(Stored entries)

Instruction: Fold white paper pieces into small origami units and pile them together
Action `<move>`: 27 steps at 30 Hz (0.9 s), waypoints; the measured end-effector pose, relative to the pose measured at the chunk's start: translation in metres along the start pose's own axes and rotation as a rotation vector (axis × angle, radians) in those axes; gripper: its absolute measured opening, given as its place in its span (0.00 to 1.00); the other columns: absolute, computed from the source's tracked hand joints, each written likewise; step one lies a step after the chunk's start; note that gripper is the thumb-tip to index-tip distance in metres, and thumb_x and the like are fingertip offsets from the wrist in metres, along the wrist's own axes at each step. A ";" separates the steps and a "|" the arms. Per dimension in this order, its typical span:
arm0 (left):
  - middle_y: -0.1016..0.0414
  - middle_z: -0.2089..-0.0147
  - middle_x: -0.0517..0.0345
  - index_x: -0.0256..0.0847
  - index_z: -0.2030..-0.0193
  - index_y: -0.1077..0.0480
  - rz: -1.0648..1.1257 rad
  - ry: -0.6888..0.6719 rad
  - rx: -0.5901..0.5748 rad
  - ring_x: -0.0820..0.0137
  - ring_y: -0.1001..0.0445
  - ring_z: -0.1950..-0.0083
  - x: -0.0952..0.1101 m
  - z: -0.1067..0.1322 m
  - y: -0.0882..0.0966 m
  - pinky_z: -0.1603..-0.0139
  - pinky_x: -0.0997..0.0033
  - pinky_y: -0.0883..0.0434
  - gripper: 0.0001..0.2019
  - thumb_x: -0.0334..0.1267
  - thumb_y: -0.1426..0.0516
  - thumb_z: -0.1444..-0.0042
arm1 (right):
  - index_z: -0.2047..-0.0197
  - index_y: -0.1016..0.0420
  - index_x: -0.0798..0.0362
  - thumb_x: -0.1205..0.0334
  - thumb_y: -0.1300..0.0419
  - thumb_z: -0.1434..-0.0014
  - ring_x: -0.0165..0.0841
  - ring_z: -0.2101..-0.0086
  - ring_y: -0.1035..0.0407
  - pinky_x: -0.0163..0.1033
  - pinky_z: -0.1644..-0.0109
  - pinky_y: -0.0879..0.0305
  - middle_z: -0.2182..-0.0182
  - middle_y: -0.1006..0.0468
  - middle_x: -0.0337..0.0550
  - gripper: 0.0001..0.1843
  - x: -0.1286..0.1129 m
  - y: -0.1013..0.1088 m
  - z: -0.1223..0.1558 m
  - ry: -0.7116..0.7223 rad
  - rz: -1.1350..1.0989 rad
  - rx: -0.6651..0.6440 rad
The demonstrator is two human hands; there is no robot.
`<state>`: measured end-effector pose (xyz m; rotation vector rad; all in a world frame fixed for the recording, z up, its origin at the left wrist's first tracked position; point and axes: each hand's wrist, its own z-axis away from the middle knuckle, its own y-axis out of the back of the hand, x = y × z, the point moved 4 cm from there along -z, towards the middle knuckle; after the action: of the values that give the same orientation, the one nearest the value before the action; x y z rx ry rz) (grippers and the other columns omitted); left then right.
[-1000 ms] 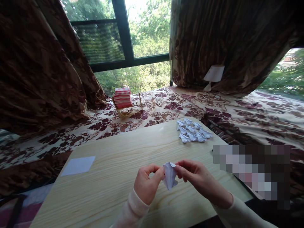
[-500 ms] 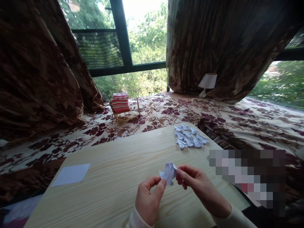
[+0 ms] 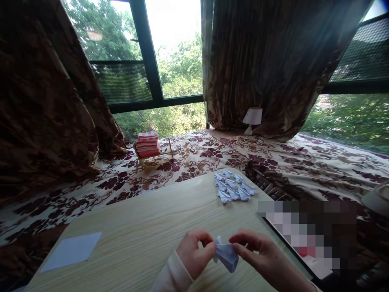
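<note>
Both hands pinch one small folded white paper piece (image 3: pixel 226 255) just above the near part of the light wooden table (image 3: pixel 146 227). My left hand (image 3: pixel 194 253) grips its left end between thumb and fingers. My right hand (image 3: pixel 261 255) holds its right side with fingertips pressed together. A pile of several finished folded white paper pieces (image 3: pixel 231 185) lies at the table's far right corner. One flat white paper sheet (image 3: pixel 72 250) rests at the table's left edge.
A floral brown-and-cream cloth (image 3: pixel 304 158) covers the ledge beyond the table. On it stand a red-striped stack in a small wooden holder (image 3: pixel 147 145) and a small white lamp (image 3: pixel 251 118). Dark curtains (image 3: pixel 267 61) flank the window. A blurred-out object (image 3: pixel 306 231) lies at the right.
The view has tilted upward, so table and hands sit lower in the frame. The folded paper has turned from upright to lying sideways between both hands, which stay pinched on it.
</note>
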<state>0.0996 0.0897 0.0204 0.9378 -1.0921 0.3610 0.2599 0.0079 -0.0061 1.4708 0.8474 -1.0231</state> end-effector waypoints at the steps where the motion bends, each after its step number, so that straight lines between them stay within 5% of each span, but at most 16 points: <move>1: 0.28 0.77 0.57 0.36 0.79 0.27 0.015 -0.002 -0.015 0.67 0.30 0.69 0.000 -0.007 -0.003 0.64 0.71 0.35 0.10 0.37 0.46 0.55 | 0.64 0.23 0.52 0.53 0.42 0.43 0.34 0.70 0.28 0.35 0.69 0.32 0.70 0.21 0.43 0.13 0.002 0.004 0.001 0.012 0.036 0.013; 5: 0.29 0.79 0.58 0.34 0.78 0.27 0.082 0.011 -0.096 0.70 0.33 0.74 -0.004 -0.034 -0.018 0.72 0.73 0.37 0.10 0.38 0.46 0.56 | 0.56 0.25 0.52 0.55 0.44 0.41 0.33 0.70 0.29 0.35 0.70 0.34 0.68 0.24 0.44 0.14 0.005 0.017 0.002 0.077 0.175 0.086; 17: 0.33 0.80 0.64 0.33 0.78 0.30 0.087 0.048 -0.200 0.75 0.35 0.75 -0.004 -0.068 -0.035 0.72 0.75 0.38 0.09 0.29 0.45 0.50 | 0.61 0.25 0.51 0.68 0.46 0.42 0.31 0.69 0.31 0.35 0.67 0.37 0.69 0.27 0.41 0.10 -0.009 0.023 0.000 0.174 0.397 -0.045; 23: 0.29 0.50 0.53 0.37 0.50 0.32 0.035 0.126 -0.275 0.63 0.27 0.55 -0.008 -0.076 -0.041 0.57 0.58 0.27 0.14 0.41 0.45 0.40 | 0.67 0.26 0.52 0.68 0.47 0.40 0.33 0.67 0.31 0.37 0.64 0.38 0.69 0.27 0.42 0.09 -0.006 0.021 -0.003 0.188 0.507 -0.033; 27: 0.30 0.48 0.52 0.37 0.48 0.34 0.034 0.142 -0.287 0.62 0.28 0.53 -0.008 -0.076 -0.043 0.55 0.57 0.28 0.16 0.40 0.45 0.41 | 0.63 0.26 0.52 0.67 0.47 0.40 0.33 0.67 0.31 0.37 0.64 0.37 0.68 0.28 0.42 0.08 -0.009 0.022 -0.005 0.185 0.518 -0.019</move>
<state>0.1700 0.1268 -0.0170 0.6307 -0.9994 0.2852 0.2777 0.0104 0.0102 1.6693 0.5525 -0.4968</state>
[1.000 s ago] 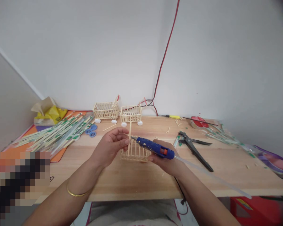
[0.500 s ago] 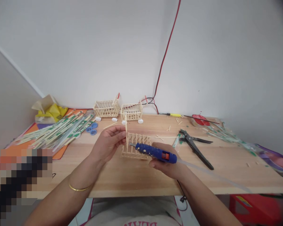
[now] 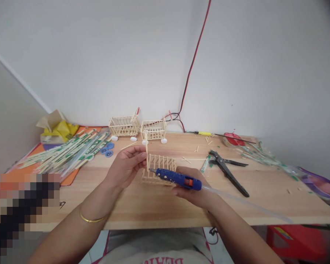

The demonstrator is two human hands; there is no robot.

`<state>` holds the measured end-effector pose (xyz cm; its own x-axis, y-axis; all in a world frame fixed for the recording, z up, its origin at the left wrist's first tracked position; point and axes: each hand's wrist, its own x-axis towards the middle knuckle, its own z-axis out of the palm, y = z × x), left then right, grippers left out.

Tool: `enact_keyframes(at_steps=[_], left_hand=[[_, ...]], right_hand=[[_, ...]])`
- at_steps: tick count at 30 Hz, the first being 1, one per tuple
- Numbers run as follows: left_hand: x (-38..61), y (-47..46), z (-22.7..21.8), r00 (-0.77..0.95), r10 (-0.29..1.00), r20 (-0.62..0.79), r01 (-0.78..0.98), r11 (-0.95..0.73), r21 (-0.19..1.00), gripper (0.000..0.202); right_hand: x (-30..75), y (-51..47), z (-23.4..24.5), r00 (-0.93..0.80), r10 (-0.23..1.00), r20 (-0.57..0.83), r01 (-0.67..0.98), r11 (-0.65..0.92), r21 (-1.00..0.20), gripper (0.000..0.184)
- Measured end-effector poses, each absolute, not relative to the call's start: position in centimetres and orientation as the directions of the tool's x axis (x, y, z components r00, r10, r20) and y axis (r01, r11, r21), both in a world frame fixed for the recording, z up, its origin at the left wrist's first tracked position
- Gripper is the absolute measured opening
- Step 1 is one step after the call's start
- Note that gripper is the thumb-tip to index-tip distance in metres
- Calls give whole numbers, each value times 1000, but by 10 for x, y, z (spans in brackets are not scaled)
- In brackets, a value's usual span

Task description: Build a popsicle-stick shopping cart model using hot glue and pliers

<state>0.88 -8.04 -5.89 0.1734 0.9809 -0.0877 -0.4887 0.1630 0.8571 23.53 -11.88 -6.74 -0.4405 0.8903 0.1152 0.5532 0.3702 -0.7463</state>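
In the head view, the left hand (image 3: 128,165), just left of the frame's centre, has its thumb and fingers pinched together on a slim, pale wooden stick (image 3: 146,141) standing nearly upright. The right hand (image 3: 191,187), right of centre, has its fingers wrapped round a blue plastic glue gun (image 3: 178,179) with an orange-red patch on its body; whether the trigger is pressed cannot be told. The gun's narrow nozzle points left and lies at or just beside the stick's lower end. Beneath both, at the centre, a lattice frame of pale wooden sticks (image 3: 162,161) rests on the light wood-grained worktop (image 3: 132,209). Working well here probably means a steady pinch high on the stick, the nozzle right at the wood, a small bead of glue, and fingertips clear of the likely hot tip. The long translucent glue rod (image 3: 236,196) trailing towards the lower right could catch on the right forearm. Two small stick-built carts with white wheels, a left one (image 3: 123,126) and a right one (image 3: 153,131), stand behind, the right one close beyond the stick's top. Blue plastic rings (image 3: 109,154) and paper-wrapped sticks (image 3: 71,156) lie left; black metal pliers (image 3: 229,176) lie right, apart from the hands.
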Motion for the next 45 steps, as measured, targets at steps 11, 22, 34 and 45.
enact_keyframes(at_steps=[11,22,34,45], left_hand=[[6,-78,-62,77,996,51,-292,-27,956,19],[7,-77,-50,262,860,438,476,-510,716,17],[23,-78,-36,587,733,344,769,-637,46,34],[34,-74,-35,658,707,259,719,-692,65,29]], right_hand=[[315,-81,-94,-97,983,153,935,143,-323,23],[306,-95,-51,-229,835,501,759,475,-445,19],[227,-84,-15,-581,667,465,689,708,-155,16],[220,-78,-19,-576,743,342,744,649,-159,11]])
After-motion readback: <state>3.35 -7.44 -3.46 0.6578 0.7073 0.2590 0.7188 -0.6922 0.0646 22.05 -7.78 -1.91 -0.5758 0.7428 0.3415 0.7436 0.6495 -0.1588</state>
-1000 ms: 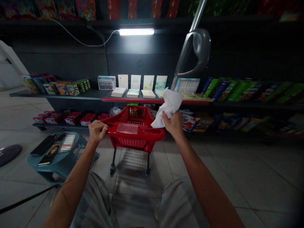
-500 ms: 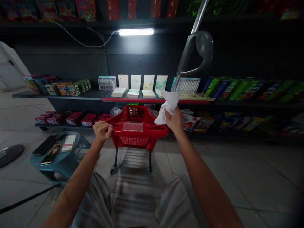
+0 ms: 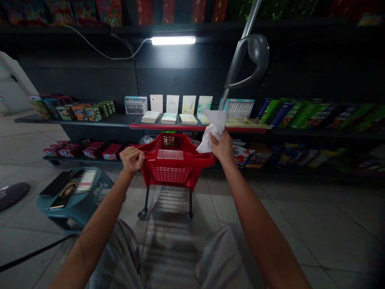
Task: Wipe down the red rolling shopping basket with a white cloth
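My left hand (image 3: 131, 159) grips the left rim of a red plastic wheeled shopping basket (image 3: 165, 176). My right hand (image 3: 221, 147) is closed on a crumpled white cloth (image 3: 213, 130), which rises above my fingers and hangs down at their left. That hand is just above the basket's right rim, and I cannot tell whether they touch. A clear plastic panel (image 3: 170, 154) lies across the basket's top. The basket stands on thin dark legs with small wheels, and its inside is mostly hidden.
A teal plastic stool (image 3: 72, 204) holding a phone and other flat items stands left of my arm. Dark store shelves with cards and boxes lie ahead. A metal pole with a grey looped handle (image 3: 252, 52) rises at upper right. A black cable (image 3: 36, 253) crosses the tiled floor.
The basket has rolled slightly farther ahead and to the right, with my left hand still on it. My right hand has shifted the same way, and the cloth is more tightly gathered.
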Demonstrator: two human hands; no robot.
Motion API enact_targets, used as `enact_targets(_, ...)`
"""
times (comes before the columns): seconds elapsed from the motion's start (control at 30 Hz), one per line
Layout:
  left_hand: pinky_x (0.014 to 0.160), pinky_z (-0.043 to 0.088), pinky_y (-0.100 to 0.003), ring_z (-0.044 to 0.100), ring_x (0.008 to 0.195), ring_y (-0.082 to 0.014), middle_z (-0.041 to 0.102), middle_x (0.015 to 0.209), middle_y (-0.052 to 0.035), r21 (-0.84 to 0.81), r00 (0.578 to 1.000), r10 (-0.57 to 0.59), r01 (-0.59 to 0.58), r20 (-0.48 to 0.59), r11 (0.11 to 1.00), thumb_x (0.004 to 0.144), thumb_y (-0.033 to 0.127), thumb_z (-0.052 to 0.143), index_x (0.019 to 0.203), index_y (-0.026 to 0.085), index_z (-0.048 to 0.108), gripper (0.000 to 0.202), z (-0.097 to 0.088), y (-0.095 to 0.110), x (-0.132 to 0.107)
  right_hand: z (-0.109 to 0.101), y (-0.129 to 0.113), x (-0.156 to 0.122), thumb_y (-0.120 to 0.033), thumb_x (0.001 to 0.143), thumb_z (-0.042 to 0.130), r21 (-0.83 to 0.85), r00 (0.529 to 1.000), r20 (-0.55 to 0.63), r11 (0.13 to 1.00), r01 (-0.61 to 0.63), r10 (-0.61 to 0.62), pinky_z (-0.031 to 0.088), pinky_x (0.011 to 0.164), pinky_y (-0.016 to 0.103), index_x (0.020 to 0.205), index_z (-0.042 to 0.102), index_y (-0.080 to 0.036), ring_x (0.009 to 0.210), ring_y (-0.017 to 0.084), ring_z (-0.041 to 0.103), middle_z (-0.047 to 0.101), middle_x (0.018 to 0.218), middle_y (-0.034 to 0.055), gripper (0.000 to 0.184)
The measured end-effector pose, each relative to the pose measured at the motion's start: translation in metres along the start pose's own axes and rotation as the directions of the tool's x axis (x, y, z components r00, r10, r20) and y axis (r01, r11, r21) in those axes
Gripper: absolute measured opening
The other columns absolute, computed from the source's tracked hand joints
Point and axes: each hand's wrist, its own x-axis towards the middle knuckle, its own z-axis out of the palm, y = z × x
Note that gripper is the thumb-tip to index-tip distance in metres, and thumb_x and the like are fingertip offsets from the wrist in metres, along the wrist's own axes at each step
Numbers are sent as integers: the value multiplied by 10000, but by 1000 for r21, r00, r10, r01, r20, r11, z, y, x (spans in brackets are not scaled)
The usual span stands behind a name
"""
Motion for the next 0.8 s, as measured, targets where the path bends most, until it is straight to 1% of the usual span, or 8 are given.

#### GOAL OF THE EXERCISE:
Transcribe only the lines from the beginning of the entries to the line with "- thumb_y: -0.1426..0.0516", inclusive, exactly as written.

#### SOLUTION TO THIS PROBLEM:
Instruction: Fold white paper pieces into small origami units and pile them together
Action `<move>`: 27 steps at 30 Hz (0.9 s), waypoints; the measured end-effector pose, relative to the pose measured at the chunk's start: translation in metres along the start pose's own axes and rotation as a rotation vector (axis × angle, radians) in those axes; gripper: its absolute measured opening, given as its place in its span (0.00 to 1.00); the other columns: absolute, computed from the source's tracked hand joints, each written likewise; step one lies a step after the chunk's start; note that gripper is the thumb-tip to index-tip distance in metres, and thumb_x and the like are fingertip offsets from the wrist in metres, along the wrist's own axes at each step. A ";" separates the steps and a "|" the arms. Per dimension in this order, its typical span:
arm0 (left):
  - middle_y: -0.1016..0.0414
  - middle_z: -0.2089..-0.0147
  - middle_x: -0.0517..0.0345
  - index_x: -0.0256..0.0847
  - index_z: -0.2030..-0.0193
  - index_y: -0.1077..0.0480
  - rz: -1.0648..1.1257 rad
  - ry: -0.6888..0.6719 rad
  - rx: -0.5901..0.5748 rad
  - ring_x: -0.0820..0.0137
  - ring_y: -0.1001..0.0445
  - ring_z: -0.1950..-0.0083
  - x: -0.0952..0.1101 m
  - z: -0.1067..0.1322 m
  - y: -0.0882..0.0966 m
  - pinky_z: -0.1603..-0.0139
  - pinky_x: -0.0997..0.0033
  - pinky_y: -0.0883..0.0434
  - gripper: 0.0001..0.2019
  - thumb_x: -0.0334..0.1267
  - thumb_y: -0.1426..0.0516

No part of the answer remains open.